Task objective
Pictures stay out of the copy. Retype exactly, and only, the lines from the one containing "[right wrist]" through the end of the listing below.

--------------------------------

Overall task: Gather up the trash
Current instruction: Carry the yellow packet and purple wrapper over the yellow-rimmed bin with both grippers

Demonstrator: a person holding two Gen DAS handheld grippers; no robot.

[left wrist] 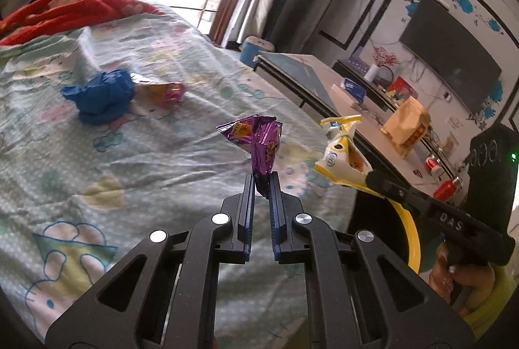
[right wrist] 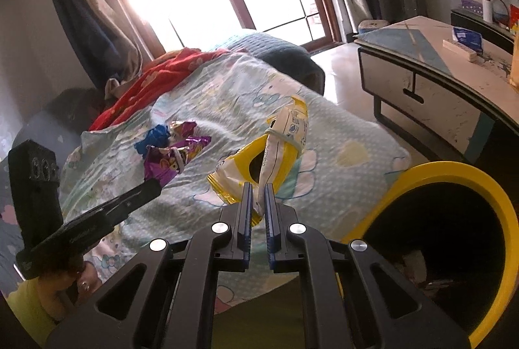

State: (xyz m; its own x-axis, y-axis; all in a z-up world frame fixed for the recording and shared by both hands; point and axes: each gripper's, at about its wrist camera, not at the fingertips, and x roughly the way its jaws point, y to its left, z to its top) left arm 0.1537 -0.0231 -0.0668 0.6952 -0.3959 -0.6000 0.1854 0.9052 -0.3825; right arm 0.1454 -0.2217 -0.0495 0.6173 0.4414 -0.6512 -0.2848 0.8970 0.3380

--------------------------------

Output for this exercise
[right wrist] 

State: (xyz m; its own x-axis, y-axis; all in a z-up world frame fixed for the recording and shared by both hands; point and axes: each gripper's, at about its wrist camera, not at the fingertips, and x roughly the way its jaws point, y to its left, z to its top) left arm 0.1537 -0.0231 -0.0668 0.6952 -0.3959 -0.6000 0.1854 0.9052 -0.3825; right arm 0.1454 -0.2217 -0.0495 0.6173 0.4414 -0.6512 -0.2848 0.8970 0.3380

Nothing more remains in this exercise.